Here's the problem, there never was signs that the mix was fermenting, i.e. no bubbles in the airlock. I checked it today and the hydrometer is still at 1.080 but during the acid test, it took 10cc of Sodium Hydroxide before the juice would turn to a dark brown/greyish color the test said to look for.

Ok, I get that the acid level is too high. So what can I do to bring that down? And because of the high Acid level, did that kill off all the yeast?

Kinda stumped on how to proceed and certainly don't want to waist this batch as most of the berries around here are done growing, oddly enough.

Than you in advance for any help you may offer!

Pappy


----------



## Scooter68 (Jul 21, 2016)

Well overly acidic wine must can stop, slow or prevent fermentation -yes But - Your numbers aren't making sense to me - Hopefully someone else will check in and give you guidance. You will need to be able to provide more details of the test method you used, such as sample size and the strength of you Sodium Hydroxide solution.

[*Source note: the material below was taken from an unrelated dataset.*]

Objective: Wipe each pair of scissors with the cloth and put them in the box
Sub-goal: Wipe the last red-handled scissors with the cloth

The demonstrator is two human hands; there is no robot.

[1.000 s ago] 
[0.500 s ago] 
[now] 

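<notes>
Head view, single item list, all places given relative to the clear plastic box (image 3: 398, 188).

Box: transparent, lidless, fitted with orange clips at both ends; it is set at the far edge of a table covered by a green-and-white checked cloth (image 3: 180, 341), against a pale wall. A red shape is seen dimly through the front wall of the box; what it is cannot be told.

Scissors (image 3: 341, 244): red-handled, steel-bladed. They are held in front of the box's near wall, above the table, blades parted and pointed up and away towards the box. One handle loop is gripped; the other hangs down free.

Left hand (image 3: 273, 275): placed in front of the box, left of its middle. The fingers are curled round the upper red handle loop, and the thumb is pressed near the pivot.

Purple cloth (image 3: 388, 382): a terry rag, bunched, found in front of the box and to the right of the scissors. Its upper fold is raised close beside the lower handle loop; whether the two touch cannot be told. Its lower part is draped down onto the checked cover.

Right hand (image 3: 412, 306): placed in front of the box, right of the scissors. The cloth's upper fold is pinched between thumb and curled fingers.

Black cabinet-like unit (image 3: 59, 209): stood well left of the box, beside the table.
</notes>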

One thing I would suggest is to ditch the airlock for now. During primary the yeast needs oxygen to get established so a cloth cover over a fermentation bucket is the preferred method unless you are going to uncover and stir well several times a day. After the yeast gets going you'll know it and then you can cover it back up an use the airlock 
Finally given an initial SG of 1.080 is going to yield a fairly low alcohol wine - I'd suggest that as you adjust the acidity of the must that you also increase the SG to 1.090 or higher.

(Removed comment about ml vs cc - my mistake - I do metric only when forced.


----------



## PappyCamas (Jul 21, 2016)

Scooter68 said:


> I use a pH meter but in a quick look at the sodium hydroxide test process they talk in terms of ml not cc.



These are actually the same. One is metric and the other is SI. Upon reading the material included in the test kit (acid), the Sodium Hydroxide has the following info, none of which I know anything about 

Sodium Hydroxide 0.2N
pH: 14

Hopefully that will help.

I followed the instructions from the brew shop to a tee and this is where I am at, so I am open to suggestions on how to precede!


----------



## cintipam (Jul 21, 2016)

Hi and welcome

You did a lot of things right. And I've been there trying to make sense of those vials and color changes. Almost worthless in my book.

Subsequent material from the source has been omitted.